• _Exercise goal_
For this exercise, return all the data word for word, with images left out.
━━━━━ Available data
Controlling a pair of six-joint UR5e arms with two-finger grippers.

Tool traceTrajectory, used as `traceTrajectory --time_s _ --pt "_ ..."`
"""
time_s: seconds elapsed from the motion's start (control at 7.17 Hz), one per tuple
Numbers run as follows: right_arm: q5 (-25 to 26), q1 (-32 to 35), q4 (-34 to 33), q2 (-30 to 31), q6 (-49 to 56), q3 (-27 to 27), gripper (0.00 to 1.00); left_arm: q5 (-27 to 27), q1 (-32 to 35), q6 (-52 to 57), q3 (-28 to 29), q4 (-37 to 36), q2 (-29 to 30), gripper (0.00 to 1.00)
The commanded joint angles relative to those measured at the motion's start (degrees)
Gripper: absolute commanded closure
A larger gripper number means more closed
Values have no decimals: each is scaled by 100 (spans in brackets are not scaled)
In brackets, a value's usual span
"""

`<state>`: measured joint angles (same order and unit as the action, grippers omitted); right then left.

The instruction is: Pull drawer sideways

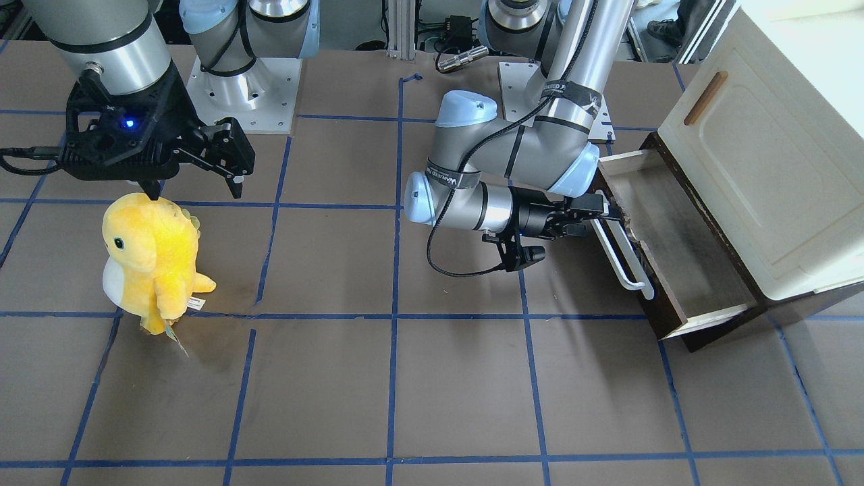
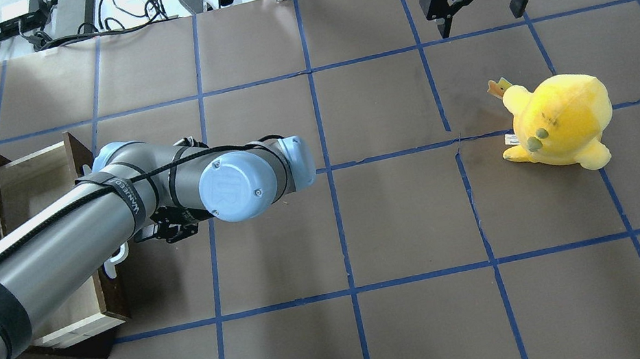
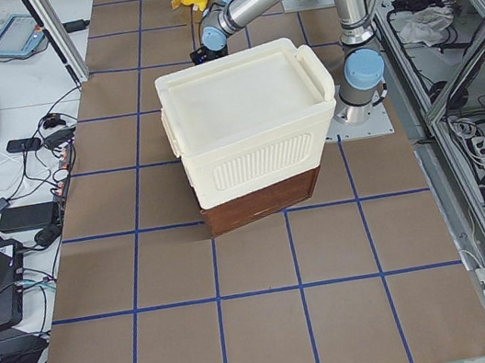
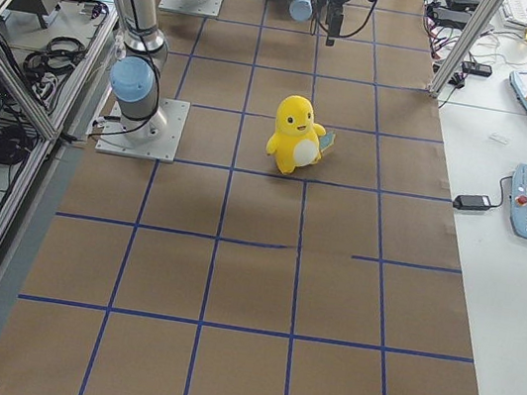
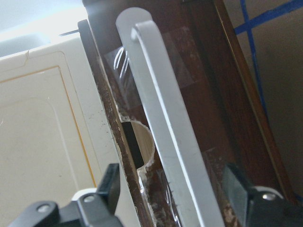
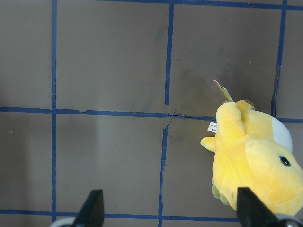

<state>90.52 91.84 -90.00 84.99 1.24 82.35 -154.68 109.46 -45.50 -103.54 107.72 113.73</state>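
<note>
The drawer (image 1: 682, 256) stands pulled out from under the cream-white cabinet (image 1: 763, 148). It has a dark brown front, a long white bar handle (image 1: 624, 253) and a pale wood inside. My left gripper (image 1: 597, 208) is at the handle's upper end. In the left wrist view it (image 5: 176, 189) is open, with its fingers (image 5: 111, 187) on either side of the white handle (image 5: 165, 123) and the drawer front (image 5: 213, 118). The overhead view shows the drawer (image 2: 37, 183) partly under my left arm. My right gripper (image 2: 480, 13) is open and empty, far from the drawer.
A yellow plush toy (image 1: 152, 260) stands on the brown table just below my right gripper (image 1: 226, 162), and it shows in the right wrist view (image 6: 255, 161). Blue tape lines grid the table. The cabinet door carries a small wooden handle (image 1: 705, 98).
</note>
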Motion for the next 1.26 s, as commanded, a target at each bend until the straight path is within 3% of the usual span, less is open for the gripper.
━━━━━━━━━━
• _Task result_
Controlling a pair of six-joint UR5e arms with two-finger grippers.

Tool traceTrajectory, used as `traceTrajectory --time_s _ --pt "_ ..."`
"""
time_s: seconds elapsed from the motion's start (control at 7.17 Hz), one per tuple
Numbers run as follows: right_arm: q5 (-25 to 26), q1 (-32 to 35), q4 (-34 to 33), q2 (-30 to 31), q6 (-49 to 56), q3 (-27 to 27), gripper (0.00 to 1.00); left_arm: q5 (-27 to 27), q1 (-32 to 35), q6 (-52 to 57), q3 (-28 to 29), q4 (-37 to 36), q2 (-29 to 30), gripper (0.00 to 1.00)
The commanded joint angles relative to those measured at the motion's start (degrees)
Gripper: absolute commanded closure
A larger gripper number means more closed
Values have no decimals: each is scaled by 100 (spans in brackets are not scaled)
In brackets, a value's usual span
"""

`<state>`: measured joint angles (same order and unit as the action, grippers omitted); right then left.

The instruction is: Pull drawer sideways


<state>90.52 91.84 -90.00 84.99 1.24 82.35 -154.68 109.46 -45.50 -103.54 107.72 113.73</state>
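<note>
The drawer (image 1: 682, 256) stands pulled out from under the cream-white cabinet (image 1: 763, 148). It has a dark brown front, a long white bar handle (image 1: 624, 253) and a pale wood inside. My left gripper (image 1: 597, 208) is at the handle's upper end. In the left wrist view it (image 5: 176, 189) is open, with its fingers (image 5: 111, 187) on either side of the white handle (image 5: 165, 123) and the drawer front (image 5: 213, 118). The overhead view shows the drawer (image 2: 37, 183) partly under my left arm. My right gripper (image 2: 480, 13) is open and empty, far from the drawer.
A yellow plush toy (image 1: 152, 260) stands on the brown table just below my right gripper (image 1: 226, 162), and it shows in the right wrist view (image 6: 255, 161). Blue tape lines grid the table. The cabinet door carries a small wooden handle (image 1: 705, 98).
</note>
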Motion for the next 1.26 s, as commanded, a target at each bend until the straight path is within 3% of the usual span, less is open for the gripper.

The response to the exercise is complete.